Sanki altın ihracatçısıyız; nisan ihracatında altın nasıl yüzde 10 pay a

Alaattin AKTAŞ EKO ANALİZ ala.aktas@gmail.com


 

Önce rakamları hatırlayalım… İhracat nisan ayında beklentilerin çok üstüne çıkarak 12.7 milyar dolara ulaştı ve geçen yılın aynı ayındaki 11.9 milyar dolara göre yüzde 6.8 arttı. İthalat ise azalmaya devam etti. Geçen yılın nisanında 21 milyar dolar olan ithalat, yüzde 8 azalarak bu yıl 19.3 milyar dolara indi.

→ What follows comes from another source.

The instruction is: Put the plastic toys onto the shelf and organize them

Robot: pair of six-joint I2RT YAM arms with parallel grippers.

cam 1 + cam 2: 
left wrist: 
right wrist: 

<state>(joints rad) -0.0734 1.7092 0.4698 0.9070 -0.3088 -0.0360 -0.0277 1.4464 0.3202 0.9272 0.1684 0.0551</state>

İthalat beklentiler doğrultusunda gelmişti; ama, ihracat nasıl olmuştu da tahminlerin çok ötesine ulaşmıştı. Zaten merak edilen, nasıl gerçekleştiği sorgulanan da buydu. Neyse ki ihracattaki bu performansın nedenini anlamak zor olmadı; TÜİK verileri zaten tabloyu ortaya koyuyordu; ayrıca TÜİK ek bir bilgiyle merakı giderdi.

Altın bulduk!

Nisan ayı ihracatının beklentileri aşmasını sağlayan, hatta ifadeyi farklı kurgularsak geçen yılın altında kalınmasını önleyen altın ihracatıydı. Geçen yılın nisan ayında topu topu 75.5 milyon dolarlık altın ihraç etmiştik. Bu yılın nisanındaki altın ihracatı ise tam 1 milyar 272 milyon doları bulmuştu.

Yani yüzde 1585 oranında bir artış vardı. Nisandaki altın ihracatı, toplam ihracatta tam yüzde 10 pay almıştı.

TÜİK, nisan ayındaki 1 milyar 272 milyon dolarlık altın ihracatının hemen hemen tümünün İran'a yapıldığını açıkladı. İran'a nisan ayında 1 milyar 208 milyon dolarlık altın satmıştık. İran, altın ihracatının etkisiyle nisanda en çok ihracat yaptığımız ülkeler arasında birinci sıraya oturmuştu. Aylık ve yıllık sıralamalarda normalde ilk 10 ülke arasına zar zor giren İran, bir anda zirveye çıkmıştı.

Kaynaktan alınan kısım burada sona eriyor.